I was the head of the political office at the American Embassy in Baghdad in 2005 during the long, difficult negotiations between Iraqi political leaders about the new Iraqi constitution. The negotiations centered on issues like decentralization, accountability and respect for human rights, and the powers of the executive branch, the legislature and the judicial institutions. Often the negotiations reached dead ends and the top political leaders, such as Masud Barzani, Jalal Talabani, Tariq Hashemi, Abdelaziz Hakim and Ibrahim Jaaferi had to meet to make difficult compromises. The Americans were urging Masud Barzani to accept compromises and for Iraqi Kurdistan to be part of a federal Iraq. Barzani is a tough negotiator; his family and his people suffered a lot in Baathist Iraq. He finally answered us clearly in October 2005: if the Baghdad central government respects the new constitution, the Kurdish regional government will remain in a united Iraq. He was very clear about the conditional agreement in 2005.
Twelve years later Baghdad officials have not respected key obligations of the Iraq constitution. The parliament, which has a majority from Shia Islamist parties, has not passed a law as required (Constitution article 65) to establish a second house in the parliament that would represent governorates and regions. The Baghdad government has not passed a law to establish a national supreme court (article 92) nor the law to govern the intelligence service as required (article 84). The Constitution also requires (article 80) that top military officers receive approval of the Council of Representatives. In reality, prime ministers appoint them without any approval of the council of representatives. The Constitution also forbids (article 9) militias but the government is paying the Hashd ash-Shaabi and the militias are often political which is also a violation of article 9. It is interesting to note that the Kurds won recognition in the 2005 talks for their Kurdish security force, the Peshmerga in article 121(5).
The oil dispute between Baghdad and Erbil is legally complicated and politically tough. The constitution article 112 gives both parties a role, but they still haven’t negotiated about how to manage the oil sector.
I remember that in 2005 the Kurdish political leaders were nervous that the Baghdad government under Prime Minister Jaaferi and a Shia majority parliament would not respect all the constitution obligations. The American government promised it would help ensure
the Constitution was respected. We said, for example, that we would help Iraqis find a way to solve the issue of disputed territories and Kirkuk; article 140 of the constitution requires a referendum in the disputed territories by 2007 but there the referendum was never held. In 2009 the Americans had a perfect chance to help Iraqis find a solution. The new ambassador then, Christopher Hill, was an experienced negotiator who had helped negotiations to settle the civil war in Bosnia. There were thousands of American soldiers in the area of the disputed territories that could have helped Hill’s effort. Instead, the Americans did nothing about articles 112 and 140 and now in 2017 Kirkuk and oil are big disputes.

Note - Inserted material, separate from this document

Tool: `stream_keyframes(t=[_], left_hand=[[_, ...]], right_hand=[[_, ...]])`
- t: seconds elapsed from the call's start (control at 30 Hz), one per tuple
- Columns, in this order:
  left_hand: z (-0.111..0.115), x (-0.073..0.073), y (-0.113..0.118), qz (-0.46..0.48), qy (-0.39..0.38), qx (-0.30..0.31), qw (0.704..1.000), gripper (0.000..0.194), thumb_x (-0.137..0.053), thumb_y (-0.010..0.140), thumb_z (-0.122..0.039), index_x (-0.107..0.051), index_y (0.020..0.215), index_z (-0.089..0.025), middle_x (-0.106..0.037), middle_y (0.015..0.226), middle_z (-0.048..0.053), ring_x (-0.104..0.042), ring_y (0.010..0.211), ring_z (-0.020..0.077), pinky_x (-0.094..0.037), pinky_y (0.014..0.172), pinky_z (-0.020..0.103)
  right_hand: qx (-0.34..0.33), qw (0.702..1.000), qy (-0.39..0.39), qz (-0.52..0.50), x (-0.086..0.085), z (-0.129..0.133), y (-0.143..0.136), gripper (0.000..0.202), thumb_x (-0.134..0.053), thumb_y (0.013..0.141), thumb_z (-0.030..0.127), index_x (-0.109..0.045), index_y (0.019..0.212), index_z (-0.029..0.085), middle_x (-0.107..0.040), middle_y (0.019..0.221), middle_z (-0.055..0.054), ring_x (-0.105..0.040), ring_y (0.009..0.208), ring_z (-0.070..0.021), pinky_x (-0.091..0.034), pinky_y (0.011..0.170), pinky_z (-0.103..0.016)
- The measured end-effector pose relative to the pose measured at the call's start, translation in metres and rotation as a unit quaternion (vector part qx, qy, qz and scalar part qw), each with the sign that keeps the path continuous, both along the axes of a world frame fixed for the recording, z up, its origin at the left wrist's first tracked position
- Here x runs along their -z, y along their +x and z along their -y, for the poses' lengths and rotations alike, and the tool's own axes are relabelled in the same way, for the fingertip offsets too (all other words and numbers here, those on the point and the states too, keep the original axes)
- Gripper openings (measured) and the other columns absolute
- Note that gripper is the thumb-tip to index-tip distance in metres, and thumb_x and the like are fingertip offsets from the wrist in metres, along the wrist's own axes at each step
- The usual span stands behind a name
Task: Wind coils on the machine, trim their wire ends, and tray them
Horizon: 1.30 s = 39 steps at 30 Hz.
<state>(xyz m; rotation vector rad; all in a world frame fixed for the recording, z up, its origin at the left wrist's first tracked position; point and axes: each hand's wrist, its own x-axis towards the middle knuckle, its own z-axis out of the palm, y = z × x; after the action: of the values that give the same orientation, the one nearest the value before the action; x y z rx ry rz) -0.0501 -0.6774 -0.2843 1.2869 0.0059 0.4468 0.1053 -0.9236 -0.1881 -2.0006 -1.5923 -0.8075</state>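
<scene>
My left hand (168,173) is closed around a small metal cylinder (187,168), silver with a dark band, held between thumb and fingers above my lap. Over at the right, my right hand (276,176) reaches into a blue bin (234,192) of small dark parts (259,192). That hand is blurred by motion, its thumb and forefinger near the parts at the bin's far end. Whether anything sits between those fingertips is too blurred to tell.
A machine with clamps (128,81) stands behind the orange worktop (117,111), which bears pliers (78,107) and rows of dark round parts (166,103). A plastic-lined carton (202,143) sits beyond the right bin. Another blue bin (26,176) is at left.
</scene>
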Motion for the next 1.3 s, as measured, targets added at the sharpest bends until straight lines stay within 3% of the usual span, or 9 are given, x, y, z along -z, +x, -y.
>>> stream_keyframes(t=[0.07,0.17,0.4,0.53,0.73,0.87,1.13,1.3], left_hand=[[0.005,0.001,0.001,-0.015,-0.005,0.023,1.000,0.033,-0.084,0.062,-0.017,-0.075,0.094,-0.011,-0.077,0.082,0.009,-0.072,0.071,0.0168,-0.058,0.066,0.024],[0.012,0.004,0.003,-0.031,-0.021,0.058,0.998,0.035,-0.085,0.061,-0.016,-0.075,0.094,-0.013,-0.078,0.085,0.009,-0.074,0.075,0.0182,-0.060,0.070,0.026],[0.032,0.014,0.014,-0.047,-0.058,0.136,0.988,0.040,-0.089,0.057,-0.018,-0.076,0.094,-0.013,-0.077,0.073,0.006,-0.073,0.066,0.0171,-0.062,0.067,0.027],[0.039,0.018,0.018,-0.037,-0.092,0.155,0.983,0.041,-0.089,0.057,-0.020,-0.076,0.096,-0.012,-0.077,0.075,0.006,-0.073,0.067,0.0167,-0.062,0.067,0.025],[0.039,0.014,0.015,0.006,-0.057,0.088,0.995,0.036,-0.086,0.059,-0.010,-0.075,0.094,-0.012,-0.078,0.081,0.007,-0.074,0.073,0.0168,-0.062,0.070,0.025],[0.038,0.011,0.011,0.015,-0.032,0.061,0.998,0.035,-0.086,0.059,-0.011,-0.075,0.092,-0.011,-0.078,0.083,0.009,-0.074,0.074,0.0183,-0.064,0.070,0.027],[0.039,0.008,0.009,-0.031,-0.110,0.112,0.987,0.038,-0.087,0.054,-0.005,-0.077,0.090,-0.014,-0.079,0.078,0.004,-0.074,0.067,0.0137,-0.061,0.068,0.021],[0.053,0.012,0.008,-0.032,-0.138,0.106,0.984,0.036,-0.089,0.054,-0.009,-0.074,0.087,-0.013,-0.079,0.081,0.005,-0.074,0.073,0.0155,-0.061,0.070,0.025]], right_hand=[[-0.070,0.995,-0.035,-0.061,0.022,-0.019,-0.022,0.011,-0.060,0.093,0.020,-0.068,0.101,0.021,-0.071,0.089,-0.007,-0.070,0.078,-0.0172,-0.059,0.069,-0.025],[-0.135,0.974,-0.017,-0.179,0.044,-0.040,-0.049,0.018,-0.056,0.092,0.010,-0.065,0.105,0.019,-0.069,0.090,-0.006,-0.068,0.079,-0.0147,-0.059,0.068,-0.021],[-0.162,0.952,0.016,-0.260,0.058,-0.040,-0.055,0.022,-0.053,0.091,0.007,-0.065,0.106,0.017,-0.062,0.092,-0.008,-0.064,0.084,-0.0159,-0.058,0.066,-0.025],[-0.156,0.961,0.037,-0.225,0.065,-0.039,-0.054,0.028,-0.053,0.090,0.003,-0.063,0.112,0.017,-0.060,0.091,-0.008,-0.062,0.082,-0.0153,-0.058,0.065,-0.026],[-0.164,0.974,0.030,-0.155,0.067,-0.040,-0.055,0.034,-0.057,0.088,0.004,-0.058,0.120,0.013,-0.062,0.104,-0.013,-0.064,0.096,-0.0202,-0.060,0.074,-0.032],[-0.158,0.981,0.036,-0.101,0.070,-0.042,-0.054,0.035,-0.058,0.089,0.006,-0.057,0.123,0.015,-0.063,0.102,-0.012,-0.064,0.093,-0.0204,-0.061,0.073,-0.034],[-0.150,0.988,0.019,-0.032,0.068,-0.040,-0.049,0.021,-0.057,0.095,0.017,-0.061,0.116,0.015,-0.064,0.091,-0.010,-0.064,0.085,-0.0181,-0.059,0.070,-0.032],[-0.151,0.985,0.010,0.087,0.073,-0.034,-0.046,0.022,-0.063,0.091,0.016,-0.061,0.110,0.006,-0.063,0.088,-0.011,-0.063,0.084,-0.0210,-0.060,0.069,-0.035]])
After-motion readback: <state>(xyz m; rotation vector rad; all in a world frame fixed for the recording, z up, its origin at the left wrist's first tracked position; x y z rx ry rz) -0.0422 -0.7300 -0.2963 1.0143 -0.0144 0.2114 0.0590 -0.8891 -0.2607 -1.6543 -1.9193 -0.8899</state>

In 2010 Vice President Joe Biden urged Barzani to support Maliki’s second mandate as prime minister. Washington pledged to help ensure respect for the Constitution and a power-sharing deal between Maliki, the Kurds and the Sunni Arabs. This agreement of 19 points included solving article 140 procedures and also was supposed to define how the council of ministers reaches its decisions with the prime minister as required by the Constitution (article 85 still not implemented). Maliki violated major elements of that deal and the violations of human rights and democratic procedures helped ISIS grow. The Americans were silent in 2012 and 2013 and only put serious pressure on Maliki after ISIS began its march in the spring of 2014. And in 2014 again Washington helped create a deal between Baghdad and the Iraqi Kurdish leadership for power-sharing in order to win Kurdish votes for Prime Minister Abadi. And again the deal was broken; article 85 still isn’t implemented. And the council of representatives with its Shia Islamist majority last week tried to fire the governor of Kirkuk even though the constitution does not give them this authority.
On September 20 Washington strongly denounced the Kurdish referendum and said that Barzani and the Kurds should instead accept a new process sponsored by the Americans and the United Nations to resolve the constitution questions and Kurdish demands. It’s not the first time the Kurds have heard this. We will see if Barzani makes a last-minute retreat. The position of Turkey, which is Erbil’s biggest economic partner and which has troops on the Kurdish border, is more important to Kurdish thinking than more American promises.
It will be important to remember that if there is a positive referendum vote, the Kurdish Region Government is not yet independent. Instead, Erbil and Baghdad need to think about channels of communication and next steps. And Ankara and Teheran will have the time for their words too. It will be important for everyone to use calm words and thinking, not anger and threats.